• _What to work on_:
Would you retype exactly the lines from the one holding "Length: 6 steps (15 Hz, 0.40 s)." through the last line of the listing, and only those, without pictures?
^^^^^^^^^^^^^^^^
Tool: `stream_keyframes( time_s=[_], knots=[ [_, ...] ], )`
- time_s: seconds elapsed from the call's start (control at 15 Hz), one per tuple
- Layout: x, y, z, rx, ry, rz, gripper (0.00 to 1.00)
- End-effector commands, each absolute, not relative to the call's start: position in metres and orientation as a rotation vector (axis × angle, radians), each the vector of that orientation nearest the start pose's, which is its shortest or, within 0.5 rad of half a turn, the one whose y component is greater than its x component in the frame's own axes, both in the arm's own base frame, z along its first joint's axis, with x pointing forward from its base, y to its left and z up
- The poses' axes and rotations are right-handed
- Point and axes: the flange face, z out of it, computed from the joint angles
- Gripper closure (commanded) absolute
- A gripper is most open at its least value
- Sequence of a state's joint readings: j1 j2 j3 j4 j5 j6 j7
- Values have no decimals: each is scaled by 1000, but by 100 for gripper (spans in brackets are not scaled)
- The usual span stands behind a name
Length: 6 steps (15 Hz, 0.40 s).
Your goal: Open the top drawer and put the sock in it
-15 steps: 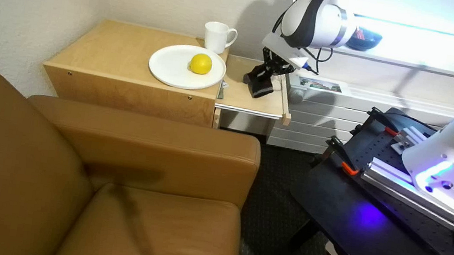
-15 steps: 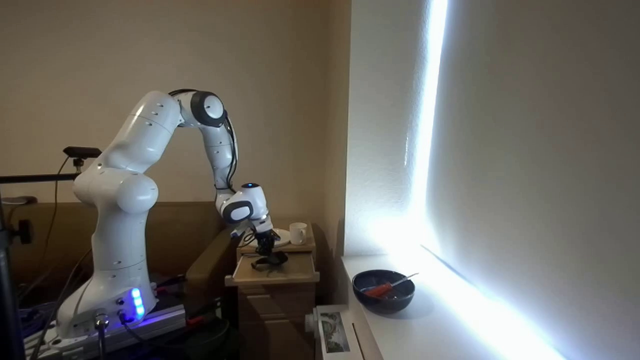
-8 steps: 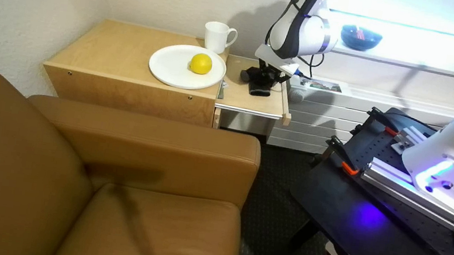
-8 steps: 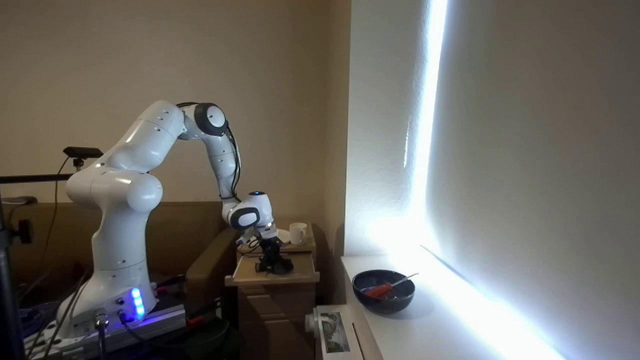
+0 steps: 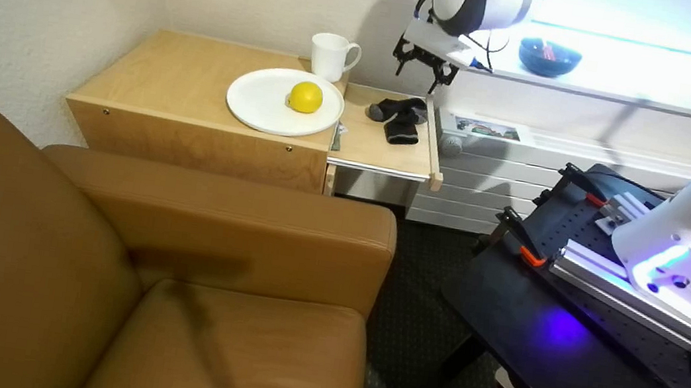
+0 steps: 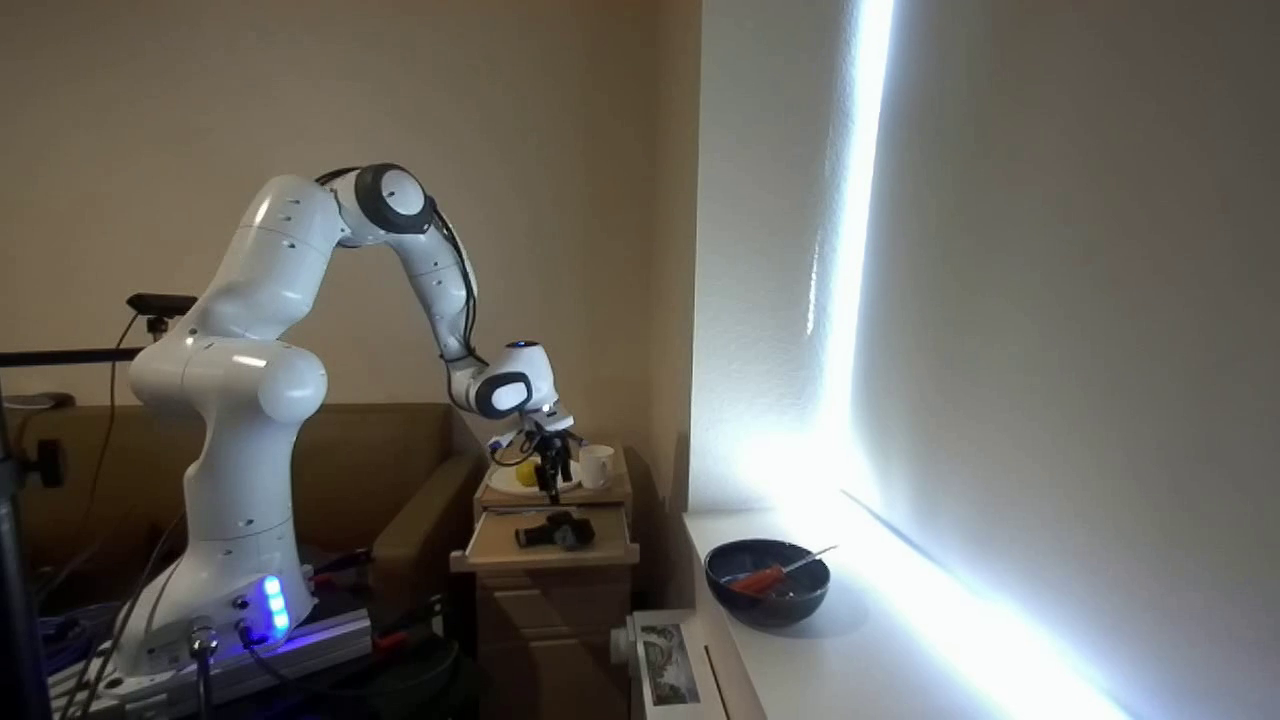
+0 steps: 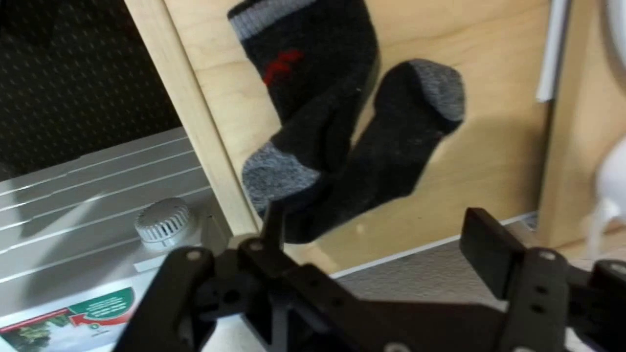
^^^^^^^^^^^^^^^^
• _Result for this task_:
Length: 6 steps (15 Hz, 0.40 s).
Your goal: Open the top drawer and put the sock in it
-15 steps: 
-15 steps: 
-8 steps: 
-8 steps: 
+0 steps: 
+0 steps: 
+0 steps: 

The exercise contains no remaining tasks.